Due to the increased number of cycles, the average read length has gone up from 100 bases on the GS 20 to between 200 and 300 bases on the FLX, depending on the application and organism. The instrument’s throughput has increased from 20 megabases in 5 hours to 100 megabases in 7.5 hours.
In addition, the software for running the instrument and analyzing the data has been upgraded, Harkins said, and reagents now come pre-assembled on a tray.
Single-read accuracy on the GS FLX is now 99.5 percent over 200 bases, up from 99 percent over 100 bases on the GS 20, owing to “enhancements to the reagents, the mechanical aspects of the instrument, and software upgrades,” Harkins said.

“For a genome center focused on whole-genome sequencing, per-base cost reduction is welcome. However, for our other applications, when long read length is not essential, we still would like to keep the per-run cost low.”

Importantly, “the price per base will be considerably lower,” Harkins said, though he acknowledged that the cost per run will be higher than with the GS 20 due to the increased output of the system, which requires additional reagents.
Several existing GS 20 users told In Sequence they appreciate these changes. However, in terms of sequencing expenses, cost per base is not always what matters. “For a genome center focused on whole-genome sequencing, per-base cost reduction is welcome,” Feng Chen of the US Department of Energy’s Joint Genome Institute told In Sequence by e-mail. “However, for our other applications, when long read length is not essential, we still would like to keep the per-run cost low,” he added.

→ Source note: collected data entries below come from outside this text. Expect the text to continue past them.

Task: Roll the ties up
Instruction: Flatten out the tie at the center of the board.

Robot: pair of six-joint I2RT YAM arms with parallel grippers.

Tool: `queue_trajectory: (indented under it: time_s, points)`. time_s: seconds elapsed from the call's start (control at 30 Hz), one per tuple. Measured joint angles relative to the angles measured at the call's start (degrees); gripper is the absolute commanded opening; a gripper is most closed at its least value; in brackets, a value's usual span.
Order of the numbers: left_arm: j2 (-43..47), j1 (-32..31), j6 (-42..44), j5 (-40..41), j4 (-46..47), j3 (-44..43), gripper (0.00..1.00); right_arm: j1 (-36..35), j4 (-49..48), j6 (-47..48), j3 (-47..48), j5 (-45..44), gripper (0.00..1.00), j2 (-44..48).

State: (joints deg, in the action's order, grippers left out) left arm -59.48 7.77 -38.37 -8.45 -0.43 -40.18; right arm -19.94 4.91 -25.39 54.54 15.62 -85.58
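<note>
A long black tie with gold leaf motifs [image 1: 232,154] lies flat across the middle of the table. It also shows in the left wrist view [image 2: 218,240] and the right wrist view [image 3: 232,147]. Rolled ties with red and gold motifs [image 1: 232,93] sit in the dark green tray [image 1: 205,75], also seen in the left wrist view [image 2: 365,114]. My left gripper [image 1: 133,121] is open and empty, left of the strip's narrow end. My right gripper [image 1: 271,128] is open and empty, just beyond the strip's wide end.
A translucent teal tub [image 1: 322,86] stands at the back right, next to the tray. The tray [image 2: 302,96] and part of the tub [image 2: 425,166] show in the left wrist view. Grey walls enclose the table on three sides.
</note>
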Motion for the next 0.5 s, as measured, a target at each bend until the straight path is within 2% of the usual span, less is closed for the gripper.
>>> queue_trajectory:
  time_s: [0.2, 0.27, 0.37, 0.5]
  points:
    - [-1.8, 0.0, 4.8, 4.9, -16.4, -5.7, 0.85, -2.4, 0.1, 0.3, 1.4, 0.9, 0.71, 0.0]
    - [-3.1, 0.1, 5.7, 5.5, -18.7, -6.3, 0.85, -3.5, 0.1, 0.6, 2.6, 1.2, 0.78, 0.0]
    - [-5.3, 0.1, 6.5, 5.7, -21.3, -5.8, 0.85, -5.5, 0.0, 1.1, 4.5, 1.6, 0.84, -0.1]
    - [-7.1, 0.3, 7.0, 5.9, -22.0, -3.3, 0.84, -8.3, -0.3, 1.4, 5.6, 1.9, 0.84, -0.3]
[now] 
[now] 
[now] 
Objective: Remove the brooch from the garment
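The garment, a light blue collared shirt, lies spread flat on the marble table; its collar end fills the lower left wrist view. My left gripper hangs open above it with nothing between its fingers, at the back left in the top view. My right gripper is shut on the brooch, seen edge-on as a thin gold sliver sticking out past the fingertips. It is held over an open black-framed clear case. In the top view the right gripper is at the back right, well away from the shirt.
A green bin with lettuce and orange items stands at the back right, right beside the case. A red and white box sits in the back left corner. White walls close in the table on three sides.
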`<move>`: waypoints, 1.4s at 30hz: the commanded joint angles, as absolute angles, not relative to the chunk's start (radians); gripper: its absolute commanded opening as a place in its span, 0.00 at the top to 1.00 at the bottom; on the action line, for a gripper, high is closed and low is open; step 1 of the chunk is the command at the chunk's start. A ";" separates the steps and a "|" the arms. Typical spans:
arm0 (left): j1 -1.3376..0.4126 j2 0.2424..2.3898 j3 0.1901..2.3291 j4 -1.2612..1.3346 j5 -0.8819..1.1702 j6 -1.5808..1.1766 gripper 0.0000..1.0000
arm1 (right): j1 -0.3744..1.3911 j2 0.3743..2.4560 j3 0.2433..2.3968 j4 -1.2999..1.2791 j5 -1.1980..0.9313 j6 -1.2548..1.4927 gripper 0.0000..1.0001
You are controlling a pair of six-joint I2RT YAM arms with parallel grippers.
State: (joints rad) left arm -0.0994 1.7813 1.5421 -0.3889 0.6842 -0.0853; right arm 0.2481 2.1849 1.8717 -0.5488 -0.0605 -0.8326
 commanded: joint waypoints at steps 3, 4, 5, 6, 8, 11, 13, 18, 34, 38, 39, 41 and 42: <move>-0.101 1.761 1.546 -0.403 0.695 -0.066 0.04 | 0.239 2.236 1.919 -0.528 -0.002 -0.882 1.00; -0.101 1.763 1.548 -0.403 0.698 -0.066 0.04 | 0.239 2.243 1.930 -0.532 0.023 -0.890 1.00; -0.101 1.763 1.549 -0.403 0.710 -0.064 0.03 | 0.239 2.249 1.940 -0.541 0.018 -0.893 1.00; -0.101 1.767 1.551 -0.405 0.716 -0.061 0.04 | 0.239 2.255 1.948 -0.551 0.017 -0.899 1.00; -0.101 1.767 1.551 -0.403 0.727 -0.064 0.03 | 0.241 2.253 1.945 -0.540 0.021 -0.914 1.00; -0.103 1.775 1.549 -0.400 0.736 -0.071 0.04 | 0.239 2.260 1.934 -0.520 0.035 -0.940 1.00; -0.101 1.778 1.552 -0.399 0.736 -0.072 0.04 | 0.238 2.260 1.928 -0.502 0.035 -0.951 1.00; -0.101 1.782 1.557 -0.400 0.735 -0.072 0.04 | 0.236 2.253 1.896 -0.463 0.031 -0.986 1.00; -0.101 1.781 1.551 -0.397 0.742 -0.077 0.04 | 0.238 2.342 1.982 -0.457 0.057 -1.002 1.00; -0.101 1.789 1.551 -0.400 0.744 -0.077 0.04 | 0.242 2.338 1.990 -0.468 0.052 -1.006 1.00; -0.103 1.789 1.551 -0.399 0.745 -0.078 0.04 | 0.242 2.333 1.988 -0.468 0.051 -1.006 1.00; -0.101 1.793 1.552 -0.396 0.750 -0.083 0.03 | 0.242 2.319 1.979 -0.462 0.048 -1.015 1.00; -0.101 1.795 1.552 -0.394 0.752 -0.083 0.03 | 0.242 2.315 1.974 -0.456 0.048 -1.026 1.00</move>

New GS FLX customers pay approximately the same price for the instrument as existing customers paid for the GS 20, which retailed on the order of $400,000 to $500,000 last year. Roche is still deciding whether it will continue to sell the GS 20.  

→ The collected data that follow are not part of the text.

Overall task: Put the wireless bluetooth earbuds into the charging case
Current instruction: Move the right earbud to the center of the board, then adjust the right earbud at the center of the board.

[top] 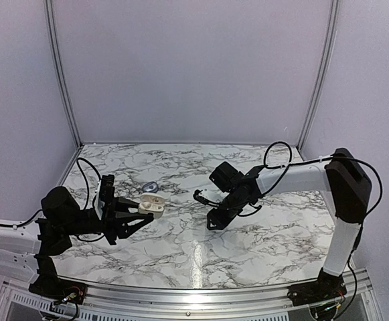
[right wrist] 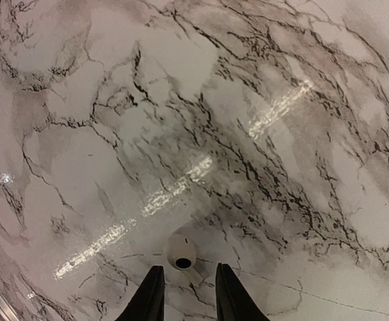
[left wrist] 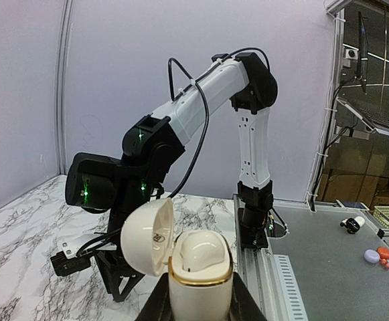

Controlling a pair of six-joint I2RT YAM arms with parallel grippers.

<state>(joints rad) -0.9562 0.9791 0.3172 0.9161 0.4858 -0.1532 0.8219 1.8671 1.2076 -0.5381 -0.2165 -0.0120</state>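
Note:
My left gripper (top: 135, 209) is shut on the charging case (top: 152, 204), held above the left of the table. In the left wrist view the case (left wrist: 199, 284) looks glossy cream-white with a gold rim. It stands upright between my fingers (left wrist: 155, 304) with its lid (left wrist: 147, 237) swung open to the left. One earbud (left wrist: 201, 251) sits in the case. My right gripper (top: 209, 221) is open, low over the table's middle. In the right wrist view (right wrist: 189, 269) the other earbud (right wrist: 181, 253) lies on the marble just ahead of the fingertips, slightly left, untouched.
A small bluish-grey object (top: 148, 186) lies on the marble table (top: 201, 257) just behind the held case. The right arm (left wrist: 207, 100) stands opposite the left wrist camera. Side walls enclose the table; a metal rail (top: 201, 294) runs along its near edge.

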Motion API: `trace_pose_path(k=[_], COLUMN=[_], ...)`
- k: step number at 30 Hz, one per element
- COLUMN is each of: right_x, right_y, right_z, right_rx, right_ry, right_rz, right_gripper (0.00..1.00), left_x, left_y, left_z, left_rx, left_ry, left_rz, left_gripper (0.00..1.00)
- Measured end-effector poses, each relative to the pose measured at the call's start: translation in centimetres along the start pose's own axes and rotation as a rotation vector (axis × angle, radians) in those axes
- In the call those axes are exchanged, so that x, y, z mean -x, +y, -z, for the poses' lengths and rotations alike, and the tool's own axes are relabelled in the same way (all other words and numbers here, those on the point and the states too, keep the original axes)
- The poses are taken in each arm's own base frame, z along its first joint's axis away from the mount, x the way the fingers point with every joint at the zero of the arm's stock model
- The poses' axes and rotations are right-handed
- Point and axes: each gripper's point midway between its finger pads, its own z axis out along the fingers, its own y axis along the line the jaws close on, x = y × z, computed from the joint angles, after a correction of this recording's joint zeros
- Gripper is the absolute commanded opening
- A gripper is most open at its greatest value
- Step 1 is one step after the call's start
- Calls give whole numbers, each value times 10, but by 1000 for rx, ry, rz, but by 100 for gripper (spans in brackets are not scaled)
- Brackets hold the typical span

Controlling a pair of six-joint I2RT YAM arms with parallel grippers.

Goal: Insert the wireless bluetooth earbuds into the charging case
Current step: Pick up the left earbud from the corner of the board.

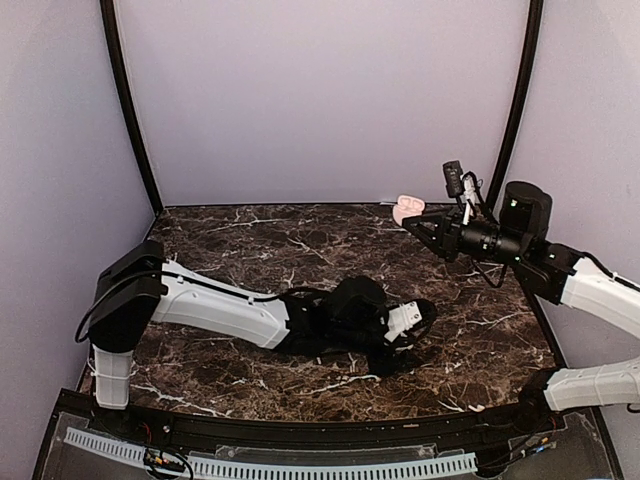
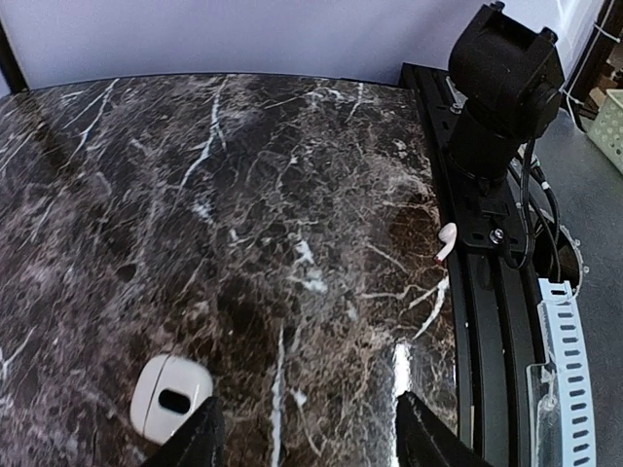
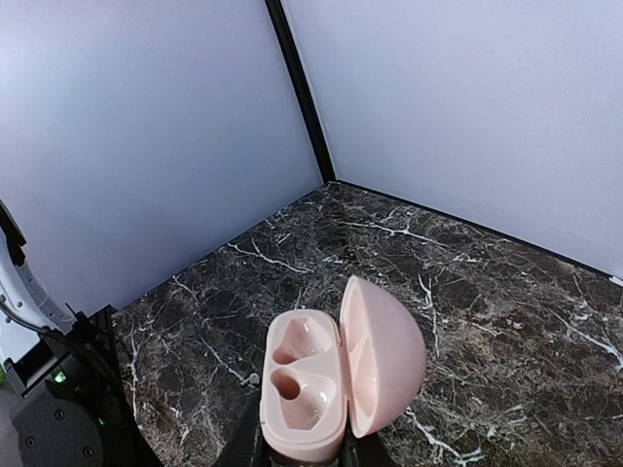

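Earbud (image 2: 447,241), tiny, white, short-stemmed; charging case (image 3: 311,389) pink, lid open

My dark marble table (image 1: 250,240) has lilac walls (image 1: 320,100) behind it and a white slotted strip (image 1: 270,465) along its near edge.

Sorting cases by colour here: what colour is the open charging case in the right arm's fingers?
The charging case is pale pink, inside and out; clearest in the right wrist view.
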Motion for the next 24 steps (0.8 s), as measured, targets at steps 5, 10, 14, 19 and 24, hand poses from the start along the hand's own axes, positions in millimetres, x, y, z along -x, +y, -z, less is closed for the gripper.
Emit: trace_pose_path(k=[5, 10, 14, 19, 24], right_x=[-2, -7, -12, -12, -8], right_y=[-3, -4, -2, -2, -1], right_z=[5, 6, 7, 7, 8], right_rx=[1, 9, 18, 20, 22], right_ry=[15, 38, 58, 64, 58], right_rz=[-23, -50, -68, -80, -77], right_gripper=[0, 0, 0, 0, 0], left_x=[0, -4, -13, -28, -22], left_y=[-19, -41, -60, -80, -95], left_z=[-46, -93, -122, -148, -155], left_rx=[-77, -131, -179, -229, -266], left_ry=[4, 15, 30, 58, 56], left_rz=[-86, -151, -179, -214, -239], left_gripper=[54, 48, 41, 39, 39])
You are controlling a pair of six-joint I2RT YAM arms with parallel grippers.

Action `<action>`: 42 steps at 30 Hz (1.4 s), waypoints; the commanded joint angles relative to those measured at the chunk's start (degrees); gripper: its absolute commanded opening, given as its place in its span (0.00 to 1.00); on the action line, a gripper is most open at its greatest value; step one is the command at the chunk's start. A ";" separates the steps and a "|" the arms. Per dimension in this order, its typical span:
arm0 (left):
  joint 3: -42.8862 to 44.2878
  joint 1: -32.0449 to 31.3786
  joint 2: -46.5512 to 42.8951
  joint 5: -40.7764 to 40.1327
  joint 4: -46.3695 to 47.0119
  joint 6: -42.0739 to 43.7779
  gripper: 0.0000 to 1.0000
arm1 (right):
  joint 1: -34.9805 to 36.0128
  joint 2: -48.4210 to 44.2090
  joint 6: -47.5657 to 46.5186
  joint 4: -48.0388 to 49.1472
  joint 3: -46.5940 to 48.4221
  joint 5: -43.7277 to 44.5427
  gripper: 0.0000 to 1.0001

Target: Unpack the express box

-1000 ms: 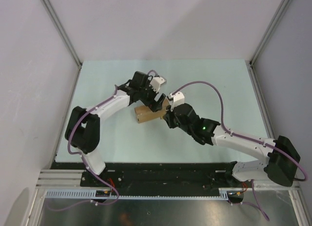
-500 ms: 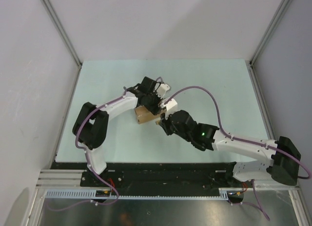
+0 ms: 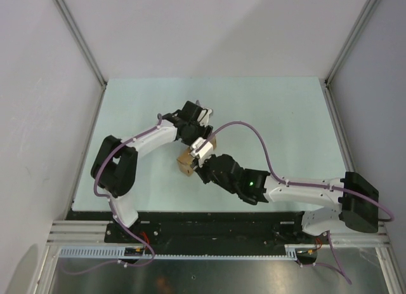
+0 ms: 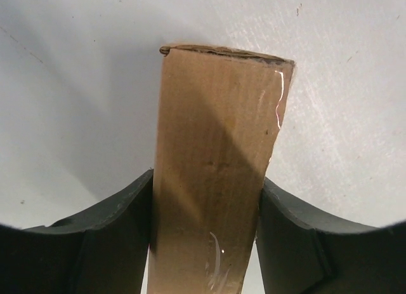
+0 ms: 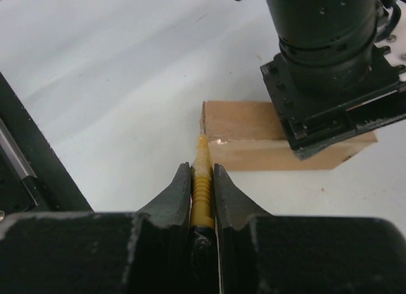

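Box (image 3: 185, 162) position: flat on table (image 3: 285, 116), near the middle, between the two arms. Brown cardboard, with clear tape (image 4: 279, 97) glinting on the face seen in left wrist view.

Left gripper (image 4: 206, 199): set down over box from above, fingers (image 4: 114, 243) pressed against the two long sides at a narrow span, holding box. Seen in right wrist view as a black body standing over the far right part of box.

Right gripper (image 5: 202, 173): fingers (image 5: 174, 202) nearly together, clamped on knife (image 5: 201, 157), yellow and ribbed, black lower down. Knife tip at near left top corner of box; touching or just short, cannot tell.

Top view: both grippers crowded over box, most of the cardboard hidden beneath them.
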 commanded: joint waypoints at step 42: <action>6.25 -3.26 2.73 -1.46 -8.61 -2.97 0.44 | 1.40 0.86 -11.80 4.86 -1.93 -1.04 0.00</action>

Prior to the first commercial shipments of the GS FLX late last year, Roche and 454 validated the instrument’s performance at the sites of three early access customers — “major sequencing centers” that had all been existing GS 20 customers, according to Harkins. “This way, we could deliver instruments immediately to the market, recognizing sales, …and have high confidence that the instrument would perform to [our] established specifications.”
New customers for the GS FLX include the Virginia Bioinformatics Institute (see “Transcript” this week), GATC Biotech, and the Göttingen Genomics Laboratory.